This saves people from playing around with pointers and dynamic memory. Indirections and the use of dynamic memory is getting increasingly expensive (relatively) on modern hardware. This gets even more interesting when combined with the structured binding that I mentioned above

 pair<T,T2>compute(S a,S2 b)
 {
     return{ comp1(a,b),comp2(a,b) };
 }

 auto[foo,bar]=compute(s,s2);

Again, this is done without copying.

Templates have been a stable of zero-overhead abstraction over the last two decades and a run-away success. They have been widely copied in other languages, thought typically not in a form that is as flexible or as run-time efficient as C++'s templates. However, templates basically offer compile-time duck typing, rather than programming based on checked interfaces; they are type-checked late, at instantiation time. Consequently, the success of templates has led to seriously complicated programming techniques. We need to make generic code more similar to non-generic code, far easier to write, far easier for the compiler to check while not impacting efficiency or limit what can be expressed.

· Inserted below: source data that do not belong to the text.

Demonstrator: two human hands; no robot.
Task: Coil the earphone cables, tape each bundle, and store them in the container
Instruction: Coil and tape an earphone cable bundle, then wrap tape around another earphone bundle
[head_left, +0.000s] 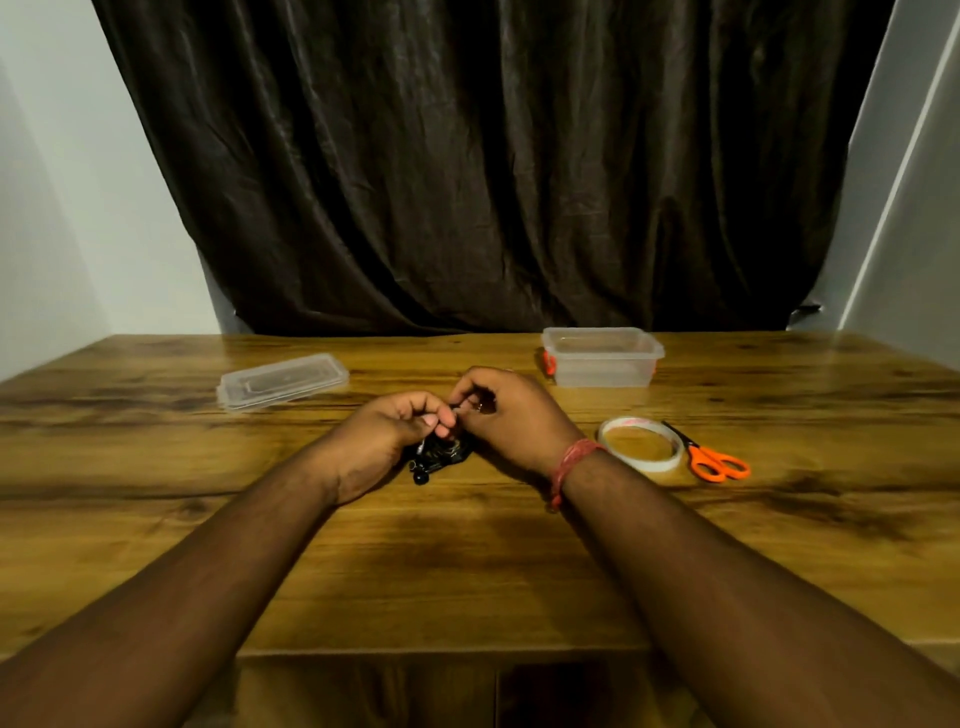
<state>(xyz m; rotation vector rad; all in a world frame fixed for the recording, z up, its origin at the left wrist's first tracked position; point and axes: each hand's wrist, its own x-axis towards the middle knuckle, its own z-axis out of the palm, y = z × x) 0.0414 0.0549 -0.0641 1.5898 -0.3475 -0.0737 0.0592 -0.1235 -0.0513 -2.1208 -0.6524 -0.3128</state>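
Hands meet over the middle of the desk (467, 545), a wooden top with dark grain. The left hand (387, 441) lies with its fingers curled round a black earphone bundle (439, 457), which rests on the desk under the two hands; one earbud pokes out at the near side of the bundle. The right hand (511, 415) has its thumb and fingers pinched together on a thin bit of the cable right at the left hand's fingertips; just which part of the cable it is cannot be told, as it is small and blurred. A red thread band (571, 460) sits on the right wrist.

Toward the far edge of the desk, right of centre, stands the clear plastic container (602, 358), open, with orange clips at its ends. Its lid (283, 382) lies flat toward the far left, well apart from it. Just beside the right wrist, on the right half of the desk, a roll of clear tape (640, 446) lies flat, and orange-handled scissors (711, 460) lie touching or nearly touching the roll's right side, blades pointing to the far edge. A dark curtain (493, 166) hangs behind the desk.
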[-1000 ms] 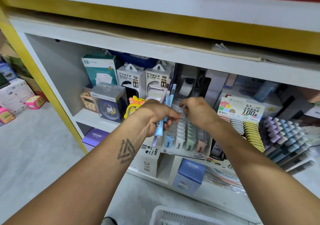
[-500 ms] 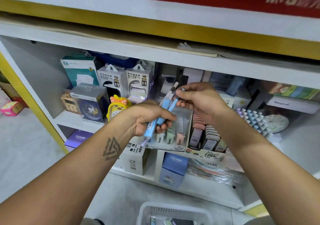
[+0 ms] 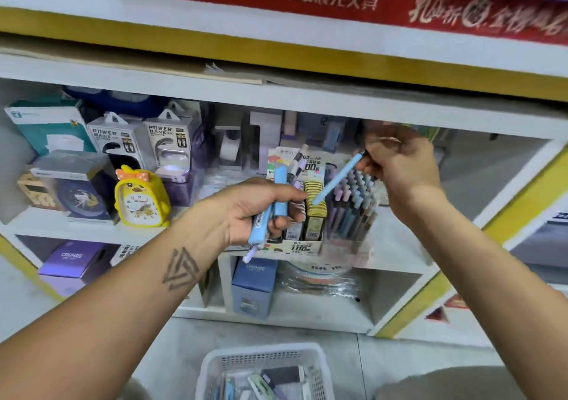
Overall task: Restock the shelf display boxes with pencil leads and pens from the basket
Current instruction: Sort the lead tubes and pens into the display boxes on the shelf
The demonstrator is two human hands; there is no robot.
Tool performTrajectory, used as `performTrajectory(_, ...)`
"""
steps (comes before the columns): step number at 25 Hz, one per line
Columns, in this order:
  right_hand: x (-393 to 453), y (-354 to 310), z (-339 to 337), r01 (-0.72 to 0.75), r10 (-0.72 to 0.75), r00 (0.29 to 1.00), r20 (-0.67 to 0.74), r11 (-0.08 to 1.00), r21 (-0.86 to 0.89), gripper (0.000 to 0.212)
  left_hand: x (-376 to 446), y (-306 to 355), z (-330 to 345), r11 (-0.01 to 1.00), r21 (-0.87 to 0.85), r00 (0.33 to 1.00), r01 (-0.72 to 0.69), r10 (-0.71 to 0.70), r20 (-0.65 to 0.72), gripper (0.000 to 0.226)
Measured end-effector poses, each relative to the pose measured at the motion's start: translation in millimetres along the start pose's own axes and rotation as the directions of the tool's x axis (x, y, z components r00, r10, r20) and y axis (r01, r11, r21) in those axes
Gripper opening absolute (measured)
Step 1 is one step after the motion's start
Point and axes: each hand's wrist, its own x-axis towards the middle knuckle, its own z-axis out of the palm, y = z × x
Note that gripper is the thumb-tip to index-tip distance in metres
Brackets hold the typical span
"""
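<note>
My left hand (image 3: 261, 209) grips a bundle of pens (image 3: 278, 203), mostly light blue, in front of the shelf. My right hand (image 3: 399, 166) pinches one light blue pen (image 3: 336, 178) by its upper end, tip slanting down-left above the pen display box (image 3: 350, 215), which holds several pastel pens standing upright. Just left of it stands the pencil lead display box (image 3: 310, 215) with rows of lead cases. The white basket (image 3: 264, 369) sits on the floor below, with several items inside.
On the left of the shelf (image 3: 92, 224) stand a yellow chick clock (image 3: 141, 199), power bank boxes (image 3: 144, 144) and a boxed blue clock (image 3: 76, 193). Purple and blue CRUHRE boxes (image 3: 253, 286) sit on the lower shelf. A yellow post edges the unit on the right.
My right hand has drawn one blue pen out of the bundle and carried it right, over the pen box. The view has shifted right and the basket shows more.
</note>
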Motion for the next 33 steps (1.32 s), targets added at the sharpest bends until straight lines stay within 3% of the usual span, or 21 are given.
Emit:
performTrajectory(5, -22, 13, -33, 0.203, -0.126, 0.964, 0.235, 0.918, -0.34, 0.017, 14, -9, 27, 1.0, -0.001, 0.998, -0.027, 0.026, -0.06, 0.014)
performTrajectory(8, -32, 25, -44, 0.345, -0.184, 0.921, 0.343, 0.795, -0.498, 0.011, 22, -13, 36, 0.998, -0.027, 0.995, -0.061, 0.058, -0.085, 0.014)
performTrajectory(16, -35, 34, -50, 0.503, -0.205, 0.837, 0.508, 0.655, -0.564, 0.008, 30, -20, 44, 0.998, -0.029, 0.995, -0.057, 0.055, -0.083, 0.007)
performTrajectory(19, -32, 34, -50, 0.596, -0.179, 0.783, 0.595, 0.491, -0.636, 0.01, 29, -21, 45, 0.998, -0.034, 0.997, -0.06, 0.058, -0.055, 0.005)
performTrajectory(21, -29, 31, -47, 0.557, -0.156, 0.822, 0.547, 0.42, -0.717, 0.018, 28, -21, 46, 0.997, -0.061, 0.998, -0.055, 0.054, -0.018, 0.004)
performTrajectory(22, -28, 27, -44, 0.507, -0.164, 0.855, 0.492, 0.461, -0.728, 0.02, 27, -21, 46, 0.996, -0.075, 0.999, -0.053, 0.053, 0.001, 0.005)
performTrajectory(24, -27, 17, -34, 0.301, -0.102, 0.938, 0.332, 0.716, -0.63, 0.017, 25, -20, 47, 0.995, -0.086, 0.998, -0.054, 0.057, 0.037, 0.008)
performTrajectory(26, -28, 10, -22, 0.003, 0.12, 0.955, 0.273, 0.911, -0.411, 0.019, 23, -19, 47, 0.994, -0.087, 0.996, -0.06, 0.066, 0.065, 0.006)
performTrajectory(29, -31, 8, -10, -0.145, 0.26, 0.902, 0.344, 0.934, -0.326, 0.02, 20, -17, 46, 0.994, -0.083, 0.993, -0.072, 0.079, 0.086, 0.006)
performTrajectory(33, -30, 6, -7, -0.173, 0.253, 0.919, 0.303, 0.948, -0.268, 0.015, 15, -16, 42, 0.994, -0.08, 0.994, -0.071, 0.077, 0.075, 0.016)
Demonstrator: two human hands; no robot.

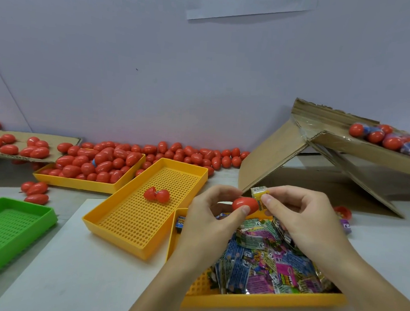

Constexpr functions do much of that: you no longer have to use a template to get compile-time computation of a value. If what you want is a value of some type, a function is the right way of expressing that. With constexpr, compile-time functions are just like other functions and type-checked just like other functions (as opposed to macro magic or traditional template metaprogramming).

"Concepts" is a language feature supporting specification of template interfaces. Unfortunately, they didn't make it into C++17, but they are currently an ISO Technical Specification, and ship as part of GCC6.2. They directly address many of the problems with templates. Consider a simplified version of the standard-library function advance() that moves an iterator n elements forward. We need two versions, one for things like lists were we must do the operation by moving forward one element at a time n times and one where we can directly move n elements forward:

 template<Input_iterator Iter>
 void advance(Iter p,int n){while (n--)++p;}

 template<Random_access_iterator Iter>
 void advance(Iter p,int n){p+=n;}

That is, if the argument is a random-access iterator, use the second (fast) version; otherwise, use the first (slow) version:

 void(vector<int>::iterator pv, list<string>::iterator pl)
 {
      advance(pv,17);         //fast
      advance(pl,17);          //slow
 }

This runs optimally fast and I can explain it to a novice in couple of minutes. It differs from "traditional template programming" by being basically the way we write other code, and by being as well checked. If I wanted, I could even simplify the definitions of advance further:

 void advance(Input_iterator p, int n){while(n--)++p;}
 void advance(Random_access_iterator p, int n){p+=n;}

That exactly matches the way we speak about such code and is what a really naïve programmer would quite reasonably have expected.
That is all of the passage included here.